Um caminho inesperado

Lathrop nasceu em Illinois em 1868, as filhas de dois professores de escola de Granby. Ela estudou em casa até os 16 anos, depois dos quais ela tinha dois anos de educação formal. Aos 19 anos, ela também passou a ser professora de escola - mas a anemia perniciosa, uma doença dos glóbulos vermelhos, obrigou-a a se aposentar depois de apenas alguns anos. Em 1900, ela se mudou para Granby para tentar sua mão na avicultura. O negócio logo falhou.

Felizmente para a história, ela se voltou para a criação de camundongos. Isso não era tão incomum no início do século 20 quanto pode parecer hoje; camundongos reprodutores em cativeiro remontam a pelo menos o Japão do século 17, onde criadores e colecionadores criaram camundongos para traços genéticos selecionados, como cor de pelagem ou comportamentos únicos. Nos Estados Unidos e na Grã-Bretanha, camundongos sofisticados (também conhecidos como domesticados) experimentaram uma onda de popularidade no início do século 20, com pessoas que os mantinham para animais de estimação e criavam espécimes interessantes para mostras de camundongos.

Lathrop começou seu novo empreendimento com dois camundongos valsados, uma raça conhecida por seus movimentos circulares e circulares causados ​​pela mutação do ouvido interno. Começando com um macho e uma fêmea que ela tinha criado a partir de ratos selvagens, Lathrop multiplicou seu estoque até que finalmente chegou a mais de 10.000 ratos, alojados em caixas de madeira cheias de palha e alimentados com aveia e bolachas. Um criador habilidoso, ela foi capaz de selecionar características para criar buffs cremosos, sables ingleses brancos e outras variações de pelagem desejáveis ​​para outros criadores de ratos.

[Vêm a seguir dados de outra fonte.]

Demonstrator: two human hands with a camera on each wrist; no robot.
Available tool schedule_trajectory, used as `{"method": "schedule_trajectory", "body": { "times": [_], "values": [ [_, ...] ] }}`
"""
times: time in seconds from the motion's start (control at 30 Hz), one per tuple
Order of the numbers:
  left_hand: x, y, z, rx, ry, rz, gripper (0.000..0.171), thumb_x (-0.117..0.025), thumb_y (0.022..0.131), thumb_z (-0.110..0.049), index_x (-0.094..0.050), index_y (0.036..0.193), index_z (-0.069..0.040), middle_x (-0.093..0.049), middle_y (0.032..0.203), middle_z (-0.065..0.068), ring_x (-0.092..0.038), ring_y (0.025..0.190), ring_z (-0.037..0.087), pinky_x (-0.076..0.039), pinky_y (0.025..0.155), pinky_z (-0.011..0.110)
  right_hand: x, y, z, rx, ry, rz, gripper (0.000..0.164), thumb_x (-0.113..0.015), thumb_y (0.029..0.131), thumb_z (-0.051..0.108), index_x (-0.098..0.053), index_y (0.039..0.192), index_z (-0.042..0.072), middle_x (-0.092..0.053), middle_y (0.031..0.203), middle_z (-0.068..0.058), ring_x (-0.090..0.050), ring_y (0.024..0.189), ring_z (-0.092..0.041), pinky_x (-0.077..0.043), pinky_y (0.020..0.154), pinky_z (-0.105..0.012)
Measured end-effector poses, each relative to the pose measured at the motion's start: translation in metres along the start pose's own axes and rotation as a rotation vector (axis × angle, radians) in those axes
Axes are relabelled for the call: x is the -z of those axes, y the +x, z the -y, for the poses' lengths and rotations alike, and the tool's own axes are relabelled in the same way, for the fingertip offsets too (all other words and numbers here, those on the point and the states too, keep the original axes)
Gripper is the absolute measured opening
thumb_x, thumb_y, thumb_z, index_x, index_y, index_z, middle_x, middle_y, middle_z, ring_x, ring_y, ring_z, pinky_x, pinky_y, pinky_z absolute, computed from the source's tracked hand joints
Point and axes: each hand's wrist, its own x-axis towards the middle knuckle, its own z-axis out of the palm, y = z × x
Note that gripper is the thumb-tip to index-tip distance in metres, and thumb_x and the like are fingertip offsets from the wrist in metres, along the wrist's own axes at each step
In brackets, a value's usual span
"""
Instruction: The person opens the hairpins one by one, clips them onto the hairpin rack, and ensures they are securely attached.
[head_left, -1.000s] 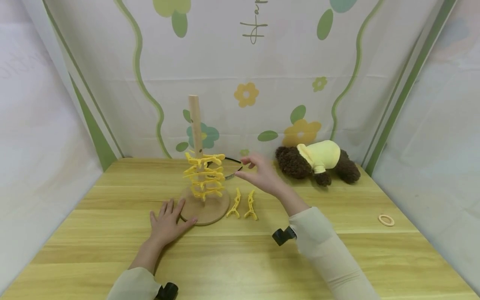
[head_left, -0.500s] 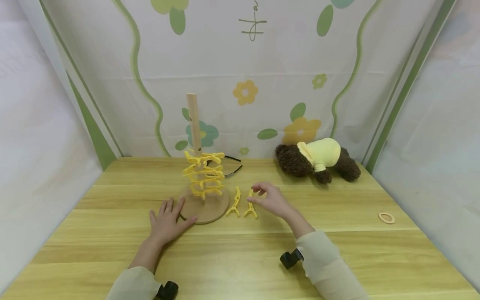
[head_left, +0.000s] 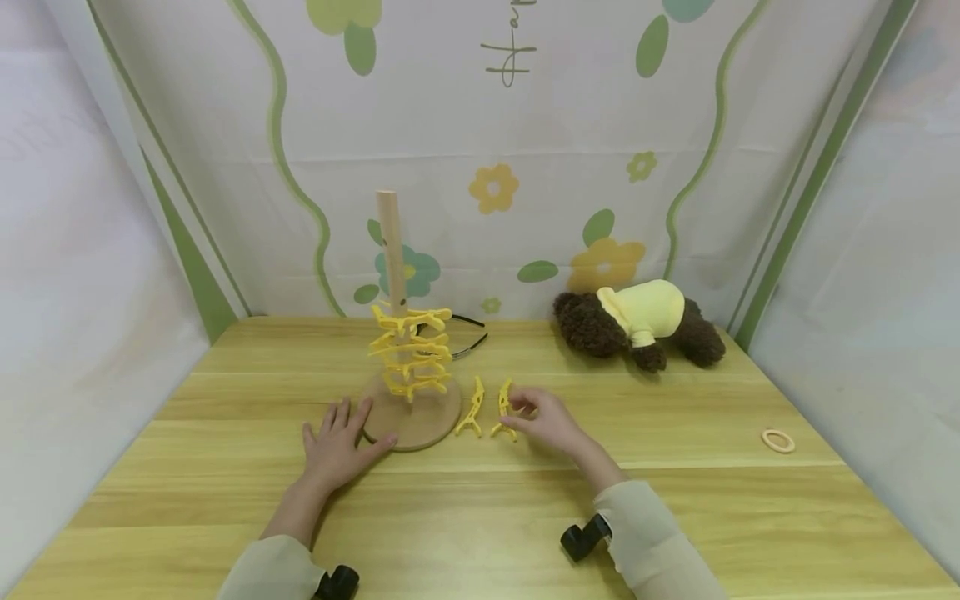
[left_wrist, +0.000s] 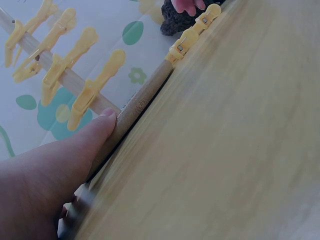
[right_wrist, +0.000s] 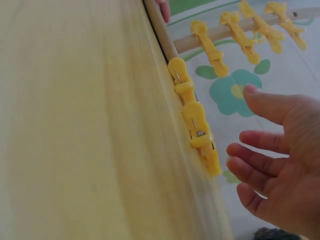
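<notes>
A wooden post [head_left: 392, 250] stands upright on a round base [head_left: 423, 425], with several yellow hair clips [head_left: 408, 348] clamped along its lower half. My left hand [head_left: 336, 454] rests at the base's near left edge, fingers spread; in the left wrist view its thumb [left_wrist: 92, 137] lies against the base rim. Two more yellow clips lie on the table right of the base, a left clip [head_left: 471, 408] and a right clip [head_left: 505, 400]. My right hand [head_left: 551, 423] is beside the right clip, overlapping it in the head view. The right wrist view shows thumb and fingers apart, nothing between them.
Behind the post lies a black headband [head_left: 472, 344]. A brown plush toy [head_left: 645, 321] in a yellow shirt lies at the back right. Near the right edge is a small wooden ring [head_left: 777, 441] on the table [head_left: 465, 525]. A printed cloth [head_left: 450, 117] hangs behind.
My right hand has come down and toward me, from near the headband to beside the right clip. My left hand stays at the base.
</notes>
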Motion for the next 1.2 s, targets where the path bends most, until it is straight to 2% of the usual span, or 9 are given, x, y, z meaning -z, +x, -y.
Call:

Mas sua clientela mudou rapidamente.

Em 1902, o geneticista William Ernest Castle, do Instituto Bussey de Boston, da Universidade de Harvard, colocou sua primeira encomenda de ratos de Lathrop. Castle, que estava particularmente interessado em genética de mamíferos, descobriu que os ratos com sua curta expectativa de vida eram um espécime ideal para pesquisa. Felizmente, Lathrop já havia estabelecido as bases que tornariam seu negócio um fornecedor ideal.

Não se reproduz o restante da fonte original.